▶ YOUR INSTRUCTIONS: Could you please write out the data shown below, exactly and in full?

STORED DATA below:

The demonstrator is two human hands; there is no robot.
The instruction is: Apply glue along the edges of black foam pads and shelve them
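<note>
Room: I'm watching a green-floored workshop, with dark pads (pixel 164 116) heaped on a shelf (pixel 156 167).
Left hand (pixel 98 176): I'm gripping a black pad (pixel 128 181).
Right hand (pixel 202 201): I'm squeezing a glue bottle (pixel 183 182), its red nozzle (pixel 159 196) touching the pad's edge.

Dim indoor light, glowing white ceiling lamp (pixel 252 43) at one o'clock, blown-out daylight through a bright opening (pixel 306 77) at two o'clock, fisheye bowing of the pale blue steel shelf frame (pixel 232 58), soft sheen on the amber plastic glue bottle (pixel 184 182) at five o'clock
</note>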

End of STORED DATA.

▶ REPLY:
The demonstrator is two human hands; there is no robot.
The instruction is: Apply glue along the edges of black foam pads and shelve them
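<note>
Room: I'm watching a green-floored workshop, with dark pads (pixel 164 116) heaped on a shelf (pixel 156 167).
Left hand (pixel 98 176): I'm gripping a black pad (pixel 128 181).
Right hand (pixel 202 201): I'm squeezing a glue bottle (pixel 183 182), its red nozzle (pixel 159 196) touching the pad's edge.

Dim indoor light, glowing white ceiling lamp (pixel 252 43) at one o'clock, blown-out daylight through a bright opening (pixel 306 77) at two o'clock, fisheye bowing of the pale blue steel shelf frame (pixel 232 58), soft sheen on the amber plastic glue bottle (pixel 184 182) at five o'clock
</note>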

The output contains nothing further.